Aturan keagamaan itu sifatnya mengikat dan baku. Aturan tersebut berlaku
bagi setiap pemeluknya.
Saat para murid Yohanes dan Farisi berpuasa, beberapa orang datang
kepada Yesus dan mengajukan komplain terhadap murid-murid-Nya yang
tidak ikut berpuasa (18). Yesus menjelaskan makna puasa yang benar untuk
menanggapi pertanyaan tersebut. Meski aturannya baku tidak berarti harus
dipahami secara kaku. Semestinya aturan itu dimaknai secara baru ketika
dilakukan.
Terlepas dari berbagai penafsiran yang berkembang, apabila dikaitkan dengan konteks ayat 18 dimana
ada perbedaan pemahaman antara komunitas Yesus dan komunitas Yohanes berserta orang Farisi,
dimana ajaran Yesus merupakan sebuah ajaran yang baru yang dinilai “berbeda”, sedangkan kelompok
Yohanes dan Farisi merupakan kelompok dengan warisan ajaran tua, maka saya pastikan bahwa latar
belakang ini ada kaitannya dengan kedua perumpamaan diatas.
Kain lama dan kantung lama menurut saya melambangkan komunitas orang Farisi dan komunitas
Yohanes, sedangkan kain baru dan anggur baru melambangkan komunitas Yesus. Keduanya dalam
perumpamaan diatas tidak bisa disatukan karena memang memiliki perbedaan. Menurut penafsiran
saya pribadi, Yesus dalam perumpaan ini mau mengatakan bahwa “Memang kami berbeda dengan
mereka, dan tidak dapat disatukan dengan dengan mereka, dan jangan paksakan kami untuk bersatu.
Apabila keduanya disatukan akan rusak dan tidak bisa bersatu. Gelap tidak dapat bersatu dengan terang;
yang tidak baik tidak bisa bersatu dengan yang baik; sesuatu yang salah tidak bisa bersatu dengan hal
benar; kurang lebih demikian maksudnya.

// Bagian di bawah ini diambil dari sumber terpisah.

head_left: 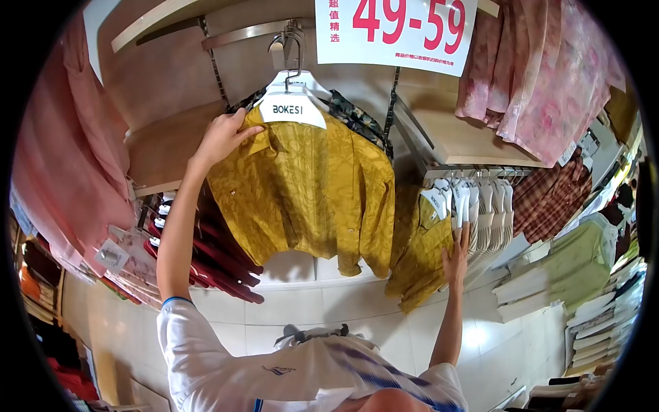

Yesus dalam perumpamaan ini mau menegaskan kepada
pihak yang bertanya bahwa perbedaan harus tetap ada. “Jangan anda meminta kami harus sama dengan
mereka; mereka ya mereka, kami ya kami”.
Jangan sampai anda memiliki kemauan yang berani tampil beda, namun karena tekanan kelompok
tertentu yang mayoritas, lalu anda terpaksa mengikuti arus yang ada. Melalui firman pagi ini, saya mau
menguatkan teman – teman muda agar dapat menunjukan perbedaan dalam lingkungan anda. Berbeda
bukan berarti salah.
Banyak orang dengan alasan setia kawan, supaya diterima, ataupun biar dianggap teman yang baik
mereka rela menggadaikan iman mereka dengan menjerumuskan diri ke dalam pengaruh dunia. Stop
ikut – ikutan, marilah berbeda. Harga pribadi anda ditentukan dari pilihan yang anda ambil. Saya secara
pribadi sangat bersyukur dengan “perbedaan” yang saya miliki saat ini. Ini bukanlah sebuah
kesombongan rohani atau merasa diri lebih baik dari orang lain, melainkan sebuah shering tentang
sejarah perjuangan iman yang panjang. Memang tidak mudah untuk bisa tetap menampilkan jati diri
serta berbeda, karena arus yang dihadapi juga sangat deras. Namun berdasarkan pengalaman pribadi
saya, saya ingin sampaikan bahwa ketika teman – teman mau mengandalkan Tuhan, Ia akan
memberikan kemampuan agar kalian bisa tampil beda. Kiranya bahan ini memberkati teman – teman.